**What is needed:**
Find "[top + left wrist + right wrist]" and "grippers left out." in the records below. Copy the lines holding them and every line between, exactly, and no others.

--- Given data Enclosed Below ---

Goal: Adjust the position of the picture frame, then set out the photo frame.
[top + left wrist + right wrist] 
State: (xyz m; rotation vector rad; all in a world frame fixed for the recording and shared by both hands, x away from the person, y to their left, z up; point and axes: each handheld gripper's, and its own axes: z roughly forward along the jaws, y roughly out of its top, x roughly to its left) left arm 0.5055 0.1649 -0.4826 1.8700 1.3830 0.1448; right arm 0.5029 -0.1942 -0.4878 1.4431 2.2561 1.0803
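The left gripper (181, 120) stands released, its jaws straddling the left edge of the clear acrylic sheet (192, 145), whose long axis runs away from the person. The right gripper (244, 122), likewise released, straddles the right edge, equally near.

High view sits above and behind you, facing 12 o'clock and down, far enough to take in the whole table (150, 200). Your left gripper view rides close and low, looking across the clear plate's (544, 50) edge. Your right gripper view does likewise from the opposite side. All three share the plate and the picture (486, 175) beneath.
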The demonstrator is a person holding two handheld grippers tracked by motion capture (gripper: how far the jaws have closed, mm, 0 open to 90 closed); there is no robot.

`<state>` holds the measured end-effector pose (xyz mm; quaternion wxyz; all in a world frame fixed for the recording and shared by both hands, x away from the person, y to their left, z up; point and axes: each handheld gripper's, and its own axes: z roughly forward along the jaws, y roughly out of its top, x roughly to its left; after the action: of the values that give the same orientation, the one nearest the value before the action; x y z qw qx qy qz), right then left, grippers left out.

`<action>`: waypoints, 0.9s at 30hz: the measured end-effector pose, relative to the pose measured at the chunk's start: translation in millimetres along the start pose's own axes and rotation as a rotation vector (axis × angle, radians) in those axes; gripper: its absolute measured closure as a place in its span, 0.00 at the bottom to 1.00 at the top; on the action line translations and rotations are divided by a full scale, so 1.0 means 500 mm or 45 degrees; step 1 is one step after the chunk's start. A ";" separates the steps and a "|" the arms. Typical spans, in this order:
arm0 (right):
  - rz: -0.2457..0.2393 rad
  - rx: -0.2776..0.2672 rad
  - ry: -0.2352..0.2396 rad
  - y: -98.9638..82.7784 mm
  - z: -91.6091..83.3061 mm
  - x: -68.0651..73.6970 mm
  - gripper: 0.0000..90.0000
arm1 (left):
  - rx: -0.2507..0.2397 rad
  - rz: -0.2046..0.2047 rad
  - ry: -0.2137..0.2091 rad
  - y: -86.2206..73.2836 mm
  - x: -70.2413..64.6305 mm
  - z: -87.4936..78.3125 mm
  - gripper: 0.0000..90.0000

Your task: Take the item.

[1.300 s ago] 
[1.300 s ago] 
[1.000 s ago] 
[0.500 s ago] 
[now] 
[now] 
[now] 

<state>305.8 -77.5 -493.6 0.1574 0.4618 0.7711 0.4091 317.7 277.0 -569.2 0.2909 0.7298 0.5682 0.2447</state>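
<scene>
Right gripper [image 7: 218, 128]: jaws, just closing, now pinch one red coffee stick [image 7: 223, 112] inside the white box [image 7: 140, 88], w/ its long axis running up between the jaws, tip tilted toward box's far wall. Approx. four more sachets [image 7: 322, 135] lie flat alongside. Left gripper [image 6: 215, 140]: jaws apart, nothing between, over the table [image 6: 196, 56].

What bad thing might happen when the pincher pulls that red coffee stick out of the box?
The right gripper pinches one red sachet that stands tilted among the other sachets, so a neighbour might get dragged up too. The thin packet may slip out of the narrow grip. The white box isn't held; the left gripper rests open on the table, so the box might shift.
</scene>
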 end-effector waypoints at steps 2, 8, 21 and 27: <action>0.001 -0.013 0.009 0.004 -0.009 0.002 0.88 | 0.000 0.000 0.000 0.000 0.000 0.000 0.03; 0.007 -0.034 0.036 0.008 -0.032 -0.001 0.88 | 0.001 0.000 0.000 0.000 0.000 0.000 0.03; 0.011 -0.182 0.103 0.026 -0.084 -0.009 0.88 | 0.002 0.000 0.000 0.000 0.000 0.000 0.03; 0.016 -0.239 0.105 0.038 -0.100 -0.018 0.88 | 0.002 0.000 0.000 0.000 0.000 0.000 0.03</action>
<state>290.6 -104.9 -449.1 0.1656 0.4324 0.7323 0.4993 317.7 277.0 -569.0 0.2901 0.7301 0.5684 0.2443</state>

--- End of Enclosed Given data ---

**Answer for the task:**
[top + left wrist + right wrist] 
State: (xyz m; rotation vector rad; all in a world frame fixed for the recording and shared by both hands, x away from the person, y to their left, z up; point and axes: each handheld gripper's, and its own axes: z roughly forward along the jaws, y roughly out of its top, x roughly to its left) left arm 0.5055 0.1649 -0.4826 1.8700 1.3830 0.1448; right arm 0.5029 -0.1942 -0.4878 1.4431 2.2561 1.0803
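The left gripper (181, 120) stands released, its jaws straddling the left edge of the clear acrylic sheet (192, 145), whose long axis runs away from the person. The right gripper (244, 122), likewise released, straddles the right edge, equally near.

High view sits above and behind you, facing 12 o'clock and down, far enough to take in the whole table (150, 200). Your left gripper view rides close and low, looking across the clear plate's (544, 50) edge. Your right gripper view does likewise from the opposite side. All three share the plate and the picture (486, 175) beneath.
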The demonstrator is a person holding two handheld grippers tracked by motion capture (gripper: how far the jaws have closed, mm, 0 open to 90 closed); there is no robot.

`<state>` holds the measured end-effector pose (xyz mm; quaternion wxyz; all in a world frame fixed for the recording and shared by both hands, x away from the person, y to their left, z up; point and axes: each handheld gripper's, and its own axes: z roughly forward along the jaws, y roughly out of its top, x roughly to its left; after the action: of the values that give the same orientation, the one nearest the value before the action; x y z qw qx qy qz), right then left, grippers left out.

No other output was requested.